## Work to complete
The full set of lines below has to be duplicated exactly, with no picture kept.

## Input data
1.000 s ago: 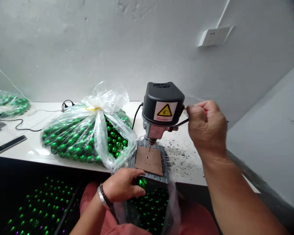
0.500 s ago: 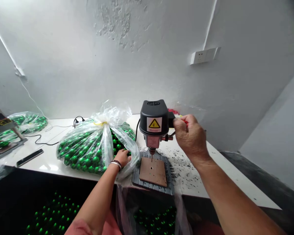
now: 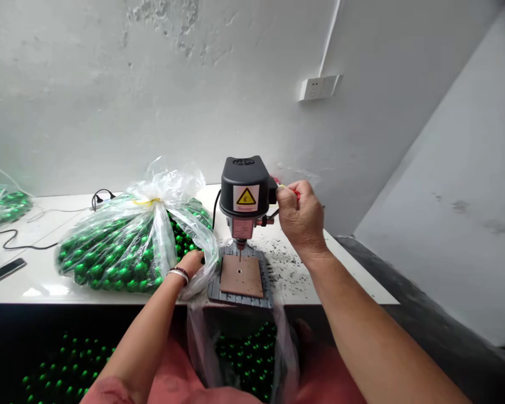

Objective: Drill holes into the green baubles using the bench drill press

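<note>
A small black drill press [image 3: 244, 185] stands on a grey slotted base [image 3: 214, 290], its bit above a brown plate [image 3: 240, 283] with a small hole. My right hand [image 3: 302, 216] is closed around the red handle [image 3: 297, 194] at the press's right side. To the left lies a clear plastic bag [image 3: 168, 185] of shiny green balls [image 3: 126, 274], tied with a yellow band [image 3: 148, 201]. My left hand [image 3: 191, 264], a bracelet at its wrist, reaches into an opening in the bag's right side; its fingertips are hidden among the balls and plastic.
Dark shavings [image 3: 290, 269] litter the white table [image 3: 353, 289] right of the press. A phone [image 3: 3, 272], cables and a second bag [image 3: 4, 203] are at the left. Below the table edge, green balls [image 3: 250, 359] fill an open bag.
The view has swung right, so the scene sits further left. My left hand's fingers have gone deeper into the bag's opening. My right hand stays on the handle.
</note>
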A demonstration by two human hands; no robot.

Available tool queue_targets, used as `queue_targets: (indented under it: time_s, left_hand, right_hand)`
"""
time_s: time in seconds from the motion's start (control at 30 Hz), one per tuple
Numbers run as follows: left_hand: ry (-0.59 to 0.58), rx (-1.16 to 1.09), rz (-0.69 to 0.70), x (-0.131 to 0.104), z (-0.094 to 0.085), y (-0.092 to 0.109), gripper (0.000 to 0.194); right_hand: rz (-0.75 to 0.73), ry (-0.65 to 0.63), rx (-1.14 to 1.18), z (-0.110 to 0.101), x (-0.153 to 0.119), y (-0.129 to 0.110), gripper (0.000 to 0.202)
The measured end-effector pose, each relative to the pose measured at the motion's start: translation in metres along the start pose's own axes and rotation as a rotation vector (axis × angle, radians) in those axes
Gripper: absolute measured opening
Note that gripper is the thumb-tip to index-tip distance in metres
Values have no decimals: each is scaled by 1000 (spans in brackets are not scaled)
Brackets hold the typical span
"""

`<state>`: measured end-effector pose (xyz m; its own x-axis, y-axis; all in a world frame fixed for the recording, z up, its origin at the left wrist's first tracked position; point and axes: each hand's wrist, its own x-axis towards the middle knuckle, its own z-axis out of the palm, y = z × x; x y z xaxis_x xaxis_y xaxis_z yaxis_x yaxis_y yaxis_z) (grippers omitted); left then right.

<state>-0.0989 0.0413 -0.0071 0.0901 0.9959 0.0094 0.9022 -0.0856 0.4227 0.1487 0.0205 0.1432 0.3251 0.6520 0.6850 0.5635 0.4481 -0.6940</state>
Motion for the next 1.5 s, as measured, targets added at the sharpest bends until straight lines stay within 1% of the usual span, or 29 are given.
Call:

## Task solution
1.000 s ago: 
0.500 s ago: 
now: 

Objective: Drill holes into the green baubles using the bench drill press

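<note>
A small black drill press [image 3: 244, 185] stands on a grey slotted base [image 3: 214, 290], its bit above a brown plate [image 3: 240, 283] with a small hole. My right hand [image 3: 302, 216] is closed around the red handle [image 3: 297, 194] at the press's right side. To the left lies a clear plastic bag [image 3: 168, 185] of shiny green balls [image 3: 126, 274], tied with a yellow band [image 3: 148, 201]. My left hand [image 3: 191, 264], a bracelet at its wrist, reaches into an opening in the bag's right side; its fingertips are hidden among the balls and plastic.
Dark shavings [image 3: 290, 269] litter the white table [image 3: 353, 289] right of the press. A phone [image 3: 3, 272], cables and a second bag [image 3: 4, 203] are at the left. Below the table edge, green balls [image 3: 250, 359] fill an open bag.
The view has swung right, so the scene sits further left. My left hand's fingers have gone deeper into the bag's opening. My right hand stays on the handle.
</note>
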A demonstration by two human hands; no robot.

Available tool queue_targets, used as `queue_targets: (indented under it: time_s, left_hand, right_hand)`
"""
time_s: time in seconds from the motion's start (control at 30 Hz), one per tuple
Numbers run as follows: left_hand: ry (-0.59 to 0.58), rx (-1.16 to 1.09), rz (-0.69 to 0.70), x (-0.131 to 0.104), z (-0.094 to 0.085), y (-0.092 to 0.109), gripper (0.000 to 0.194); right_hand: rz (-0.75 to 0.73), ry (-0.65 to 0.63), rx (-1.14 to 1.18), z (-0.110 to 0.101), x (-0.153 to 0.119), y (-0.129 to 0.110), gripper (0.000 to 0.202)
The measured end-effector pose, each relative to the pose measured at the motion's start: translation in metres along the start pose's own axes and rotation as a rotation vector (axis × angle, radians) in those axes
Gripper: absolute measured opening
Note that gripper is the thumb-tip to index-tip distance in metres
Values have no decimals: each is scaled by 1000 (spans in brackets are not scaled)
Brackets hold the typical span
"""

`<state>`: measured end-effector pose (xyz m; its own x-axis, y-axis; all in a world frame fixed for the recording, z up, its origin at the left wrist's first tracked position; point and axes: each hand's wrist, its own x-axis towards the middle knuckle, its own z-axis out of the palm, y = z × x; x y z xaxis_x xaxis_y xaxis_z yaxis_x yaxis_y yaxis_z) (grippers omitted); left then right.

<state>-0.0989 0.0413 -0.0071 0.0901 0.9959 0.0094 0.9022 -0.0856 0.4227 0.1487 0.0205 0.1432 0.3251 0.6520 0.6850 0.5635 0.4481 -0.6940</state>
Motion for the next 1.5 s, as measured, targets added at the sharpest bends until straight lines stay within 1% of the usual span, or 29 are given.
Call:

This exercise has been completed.